As will become apparent from the description provided below, this allows the system 
administrator to perform selected administrative tasks (e.g., operations 302, 307 and 
308) while the operating system will perform other selected tasks (e.g., operation 
310). 

[0034] Initially, at operation 302, the number of network interfaces that are to be 
configured in the computing node (e.g., a multi-CPU server) is determined. Notably, 
the number of network interfaces does not necessarily equal the number of CPU's in a 
given system. That is, in some examples, more than one network interface may be 
assigned to a selected CPU. In at least one embodiment the number of network 
interfaces equals the number of CPU's, which may result in further efficiencies. 

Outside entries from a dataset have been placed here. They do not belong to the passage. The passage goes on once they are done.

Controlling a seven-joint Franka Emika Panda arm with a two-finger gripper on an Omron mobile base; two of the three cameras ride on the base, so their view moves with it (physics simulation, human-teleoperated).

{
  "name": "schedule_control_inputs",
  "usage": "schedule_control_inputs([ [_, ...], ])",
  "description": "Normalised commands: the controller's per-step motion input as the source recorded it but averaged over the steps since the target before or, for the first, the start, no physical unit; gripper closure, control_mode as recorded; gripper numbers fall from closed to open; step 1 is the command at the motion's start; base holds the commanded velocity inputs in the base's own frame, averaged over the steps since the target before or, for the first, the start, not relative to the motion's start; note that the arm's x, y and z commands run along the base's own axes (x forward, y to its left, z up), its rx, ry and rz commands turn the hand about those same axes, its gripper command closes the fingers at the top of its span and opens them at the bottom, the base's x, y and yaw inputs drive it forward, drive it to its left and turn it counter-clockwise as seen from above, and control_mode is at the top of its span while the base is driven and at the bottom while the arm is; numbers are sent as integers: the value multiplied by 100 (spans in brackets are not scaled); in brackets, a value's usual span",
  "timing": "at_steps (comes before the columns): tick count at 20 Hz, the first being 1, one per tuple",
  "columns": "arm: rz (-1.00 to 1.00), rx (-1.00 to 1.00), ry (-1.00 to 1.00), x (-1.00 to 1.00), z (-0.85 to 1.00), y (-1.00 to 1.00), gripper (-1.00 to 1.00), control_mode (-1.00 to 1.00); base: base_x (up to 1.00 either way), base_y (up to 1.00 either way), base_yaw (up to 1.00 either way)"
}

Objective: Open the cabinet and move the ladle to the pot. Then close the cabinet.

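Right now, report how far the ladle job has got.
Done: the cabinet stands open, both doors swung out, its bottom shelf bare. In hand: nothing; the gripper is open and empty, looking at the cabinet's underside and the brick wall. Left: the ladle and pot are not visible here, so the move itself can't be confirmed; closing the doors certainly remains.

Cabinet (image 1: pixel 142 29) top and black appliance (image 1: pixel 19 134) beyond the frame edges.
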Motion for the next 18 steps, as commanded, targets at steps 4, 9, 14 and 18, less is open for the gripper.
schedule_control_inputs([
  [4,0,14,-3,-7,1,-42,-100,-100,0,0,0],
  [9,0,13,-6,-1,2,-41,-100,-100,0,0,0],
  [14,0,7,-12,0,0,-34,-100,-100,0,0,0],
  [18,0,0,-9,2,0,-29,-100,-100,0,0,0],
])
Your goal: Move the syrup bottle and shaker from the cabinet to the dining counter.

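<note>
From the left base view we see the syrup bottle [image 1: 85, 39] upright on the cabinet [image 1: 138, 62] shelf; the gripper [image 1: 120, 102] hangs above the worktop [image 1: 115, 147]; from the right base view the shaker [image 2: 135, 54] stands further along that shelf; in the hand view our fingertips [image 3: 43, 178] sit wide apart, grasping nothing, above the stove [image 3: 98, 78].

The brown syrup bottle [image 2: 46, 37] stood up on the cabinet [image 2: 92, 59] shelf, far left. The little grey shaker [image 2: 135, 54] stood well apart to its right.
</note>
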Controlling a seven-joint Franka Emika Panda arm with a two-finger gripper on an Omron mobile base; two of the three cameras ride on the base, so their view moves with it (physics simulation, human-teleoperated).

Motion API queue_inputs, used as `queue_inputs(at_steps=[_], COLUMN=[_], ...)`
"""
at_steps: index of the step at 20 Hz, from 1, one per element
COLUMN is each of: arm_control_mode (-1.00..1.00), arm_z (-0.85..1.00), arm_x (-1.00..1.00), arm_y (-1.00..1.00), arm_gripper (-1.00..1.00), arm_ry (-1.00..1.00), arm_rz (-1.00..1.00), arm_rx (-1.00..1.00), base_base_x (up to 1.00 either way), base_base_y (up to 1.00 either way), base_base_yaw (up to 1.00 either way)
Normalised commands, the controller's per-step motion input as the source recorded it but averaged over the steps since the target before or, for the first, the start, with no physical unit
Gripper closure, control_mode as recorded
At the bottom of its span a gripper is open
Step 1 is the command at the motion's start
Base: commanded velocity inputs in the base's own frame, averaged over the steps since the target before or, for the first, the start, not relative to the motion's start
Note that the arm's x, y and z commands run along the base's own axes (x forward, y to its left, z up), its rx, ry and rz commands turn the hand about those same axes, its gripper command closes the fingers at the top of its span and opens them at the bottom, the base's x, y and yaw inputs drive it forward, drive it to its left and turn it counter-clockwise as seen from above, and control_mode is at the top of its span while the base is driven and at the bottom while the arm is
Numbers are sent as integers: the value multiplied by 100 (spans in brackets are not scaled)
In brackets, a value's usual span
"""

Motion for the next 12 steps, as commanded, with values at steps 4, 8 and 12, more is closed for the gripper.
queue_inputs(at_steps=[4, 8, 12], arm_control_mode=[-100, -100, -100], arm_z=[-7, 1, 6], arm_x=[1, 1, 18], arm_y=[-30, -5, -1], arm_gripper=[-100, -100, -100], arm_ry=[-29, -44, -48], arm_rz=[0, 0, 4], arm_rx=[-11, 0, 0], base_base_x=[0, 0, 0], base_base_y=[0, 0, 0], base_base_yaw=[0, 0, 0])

Further, network interfaces may vary in type and function. For example, some 
network interfaces may be configured to access local nodes or components over a 
private interconnect as in clustered environments while other network interfaces may 
be configured to access remote nodes or components over a public interconnect as in 
over the Internet. Next, at operation 304, it is determined whether at least one CPU 
can be assigned to each one of the network interfaces. If it is determined at operation 
304 that at least one CPU cannot be assigned to each one of the network interfaces, 
the method 300 proceeds to operation 306 where an error can be output. After 
outputting any relevant errors, the method 300 ends following operation 306. 

[0035] However, if it is determined at operation 304 that at least one CPU can be 
assigned to each one of the network interfaces, the method 300 proceeds to operation 
307 where a network address is assigned to each one of the network interfaces. 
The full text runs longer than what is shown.